StephenCleary/AsyncEx

Atomic wait semantics lead to continued processing after cancellation

WalkerCodeRanger opened this issue · 3 comments

I understand and agree with your concerns about "Try" being ambiguous. When I first saw the approach of using already canceled tokens to do atomic waits, I thought it was clever. However, I've since found that it leads to unexpected behavior after cancellation. I recommend that an alternative approach be found.

Explanation:

The typical pattern when using cancellation tokens is that it is not necessary to constantly check the token using ThrowIfCancellationRequested() because any method you pass the token to will do that for you. However, the atomic wait semantics break this. For example, in a method that acquires a lock, does some costly synchronous work then saves the result this can lead to extra processing and side effects even after the token has been canceled. The method below demonstrates this. If the token is already canceled by the time the method is entered, then assuming the lock can be acquired without waiting, it will be, and the costly processing and side effects will occur before the SaveAsync throws an OperationCancelled exception.

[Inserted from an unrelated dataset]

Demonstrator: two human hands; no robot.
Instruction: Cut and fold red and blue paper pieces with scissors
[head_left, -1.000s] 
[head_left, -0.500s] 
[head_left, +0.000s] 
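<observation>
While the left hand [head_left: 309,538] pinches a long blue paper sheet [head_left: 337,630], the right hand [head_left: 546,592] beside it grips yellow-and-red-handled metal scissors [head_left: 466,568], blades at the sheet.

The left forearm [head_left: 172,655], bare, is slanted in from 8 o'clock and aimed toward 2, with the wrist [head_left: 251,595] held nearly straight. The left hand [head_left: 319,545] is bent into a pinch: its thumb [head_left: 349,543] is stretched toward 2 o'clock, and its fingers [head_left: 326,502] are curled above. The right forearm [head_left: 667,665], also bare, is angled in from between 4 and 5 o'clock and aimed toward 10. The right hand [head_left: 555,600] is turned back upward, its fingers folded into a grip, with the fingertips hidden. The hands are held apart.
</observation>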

public async Task Example(CancellationToken ct = default)
{
    using(await _asyncLock.LockAsync(ct).ConfigureAwait(false))
    {
        var results = CostlyProcessing();
        DoSideEffects(results );
        await SaveAsync(results, ct);
    }
}

This behavior is contrary to the expectations and practices developers have built up from other async APIs. To handle this correctly, the developer must be conscious of which methods support atomic wait and explicitly put a ThrowIfCancellationRequested() before calling them. Given that acquiring a lock is a relatively costly operation, this is always the desired behavior.

Another way to see that the atomic waits approach has a problem is that it doesn't generalize. Imagine if all async APIs followed the pattern that if they could process immediately without delay, then they would continue despite receiving a canceled token. This would frequently lead to execution continuing after the operation was canceled until a delayed operation was hit.

You do bring up some good points. This would, however, be a significant breaking change.

This has the same behavior as Monitor.TryEnter. If you try to enter a Monitor with 0 timeout, it will try to take the lock before returning false. So it's a matter of which convention you want to follow. But I guess it would be a little more obvious if it had a Try in the method name.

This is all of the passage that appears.